WASHINGTON (CN) - Without a ninth justice to break the tie, the Supreme Court appeared deadlocked Wednesday on the latest challenge to President Barack Obama's health care law.
Nearly two years since its 5-4 split on curbing Obamacare's so-called contraception mandate for closely held companies, the court looked today at a similar challenge by religious nonprofits. The lead plaintiff in the appeal, Rev. David Zubik, is a Catholic bishop in Pittsburgh.
While the Patient Protection and Affordable Care Act lets religious organizations opt out of the contraception mandate, Zubik and fellow opponents of the law claim that the framework still makes them complicit in contraception use since individual insurers or third-party administrators take up that mantle for their employees.
Zubik's is one of eight cases the Supreme Court took up from the Third, Fifth, 10th and D.C. Circuits, all of which found that the contraception mandate serves a compelling government interest, while giving religious groups an acceptable way out.
It didn't take long at today's hearing for the delineations between the eight justices on the bench to show, as the four more liberal justices grilled the attorneys for the nonprofits, while the conservative justices returned the favor to the government.
Justices Sonia Sotomayor and Elena Kagan compared the nonprofits' desire not to fill out a form to conscientious objectors during the Vietnam War, with Sotomayor wondering how the government could exempt an organization from an activity without knowing if that organization wanted to opt out.
Paul Clement, who argued for the Little Sisters of the Poor as well as three Christian colleges, said the government is demanding more than just an objection, because the opt-out form is actually an authorization to provide contraception. He later referred to the form as a "permission slip."
"There is the fact that the government demands more than an objection, the fact that it enforces it with massive penalties, and the realty that if that happens, then they are going to hijack our health plans and provide the coverage against our will," Clement said.

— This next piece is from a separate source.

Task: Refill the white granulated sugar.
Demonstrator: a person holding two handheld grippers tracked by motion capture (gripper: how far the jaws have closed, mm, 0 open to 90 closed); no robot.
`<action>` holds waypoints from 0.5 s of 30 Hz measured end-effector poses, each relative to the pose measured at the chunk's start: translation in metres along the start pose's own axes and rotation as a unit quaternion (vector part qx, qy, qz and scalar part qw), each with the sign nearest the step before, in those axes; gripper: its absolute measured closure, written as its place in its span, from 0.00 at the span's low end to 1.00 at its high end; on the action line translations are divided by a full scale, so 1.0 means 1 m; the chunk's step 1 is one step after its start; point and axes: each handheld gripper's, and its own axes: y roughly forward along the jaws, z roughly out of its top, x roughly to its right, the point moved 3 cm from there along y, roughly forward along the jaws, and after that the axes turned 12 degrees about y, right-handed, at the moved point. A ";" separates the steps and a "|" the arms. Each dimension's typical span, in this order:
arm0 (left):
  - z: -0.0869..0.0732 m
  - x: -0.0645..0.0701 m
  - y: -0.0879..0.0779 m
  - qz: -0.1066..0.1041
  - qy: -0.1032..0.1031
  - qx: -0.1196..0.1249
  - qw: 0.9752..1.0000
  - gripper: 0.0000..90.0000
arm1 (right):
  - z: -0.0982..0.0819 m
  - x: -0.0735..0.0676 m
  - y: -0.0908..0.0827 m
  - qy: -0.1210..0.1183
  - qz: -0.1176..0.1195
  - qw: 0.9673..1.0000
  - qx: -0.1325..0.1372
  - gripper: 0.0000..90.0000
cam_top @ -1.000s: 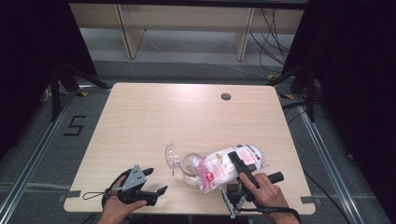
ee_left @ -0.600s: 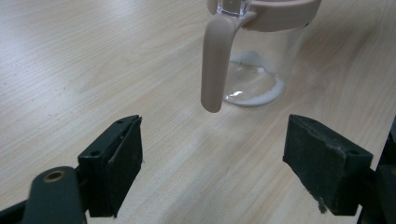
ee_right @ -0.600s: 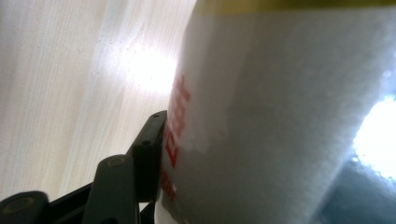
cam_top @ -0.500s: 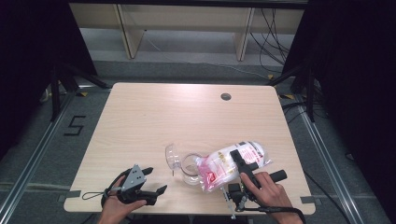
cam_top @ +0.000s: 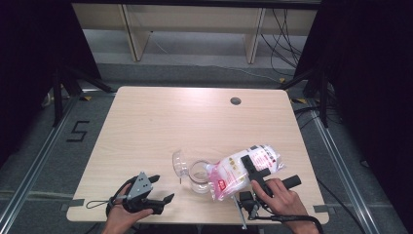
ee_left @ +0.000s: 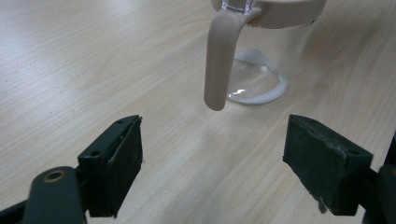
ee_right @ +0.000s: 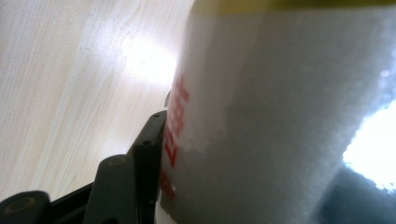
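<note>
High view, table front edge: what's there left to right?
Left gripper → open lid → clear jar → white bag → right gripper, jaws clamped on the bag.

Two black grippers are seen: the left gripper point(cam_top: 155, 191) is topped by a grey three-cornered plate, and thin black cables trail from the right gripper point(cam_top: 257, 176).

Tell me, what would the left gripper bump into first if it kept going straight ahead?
Probably the pitcher's beige handle: it hangs between the open left gripper jaws' line, just ahead, with the clear pitcher behind it.
</note>
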 end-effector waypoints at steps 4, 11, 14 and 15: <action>0.000 -0.001 0.001 -0.002 0.011 -0.001 1.000 0.21 | -0.001 -0.003 0.000 0.009 0.003 1.000 -0.005 0.51; 0.000 -0.001 0.001 -0.001 0.015 -0.002 1.000 0.21 | 0.000 -0.003 0.001 0.010 0.005 1.000 0.000 0.51; 0.000 -0.002 0.000 -0.001 0.015 -0.002 1.000 0.21 | -0.001 -0.004 0.001 0.012 0.006 1.000 0.001 0.51; 0.000 -0.002 0.000 0.001 0.014 -0.004 1.000 0.21 | 0.000 -0.003 0.001 0.005 0.006 1.000 0.000 0.51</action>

In closing the arguments, Clement called Sotomayor and Kagan's comparisons wishful thinking.
"Just in closing, my clients would love to be a conscientious objector, but the government insists that they be a conscientious collaborator," Clement said. "There is no such thing."
Clement claimed the intangible nature of health plans was stopping the justices from seeing how the nonprofits could think they are complicit in providing contraception under the current arrangement.
The attorney painted a hypothetical where the insurers - instead of giving a nonprofit's workers contraception separate of their employers' plan - showed up at the Little Sisters' home, paid rent for a room and set up a clinic handing out contraception.
It would be clear then why Little Sisters would see itself as helping to violate a core religious tenant, Clement said.
But Justice Stephen Breyer countered that religious objection is not a catch-all for people to avoid complying with laws they oppose.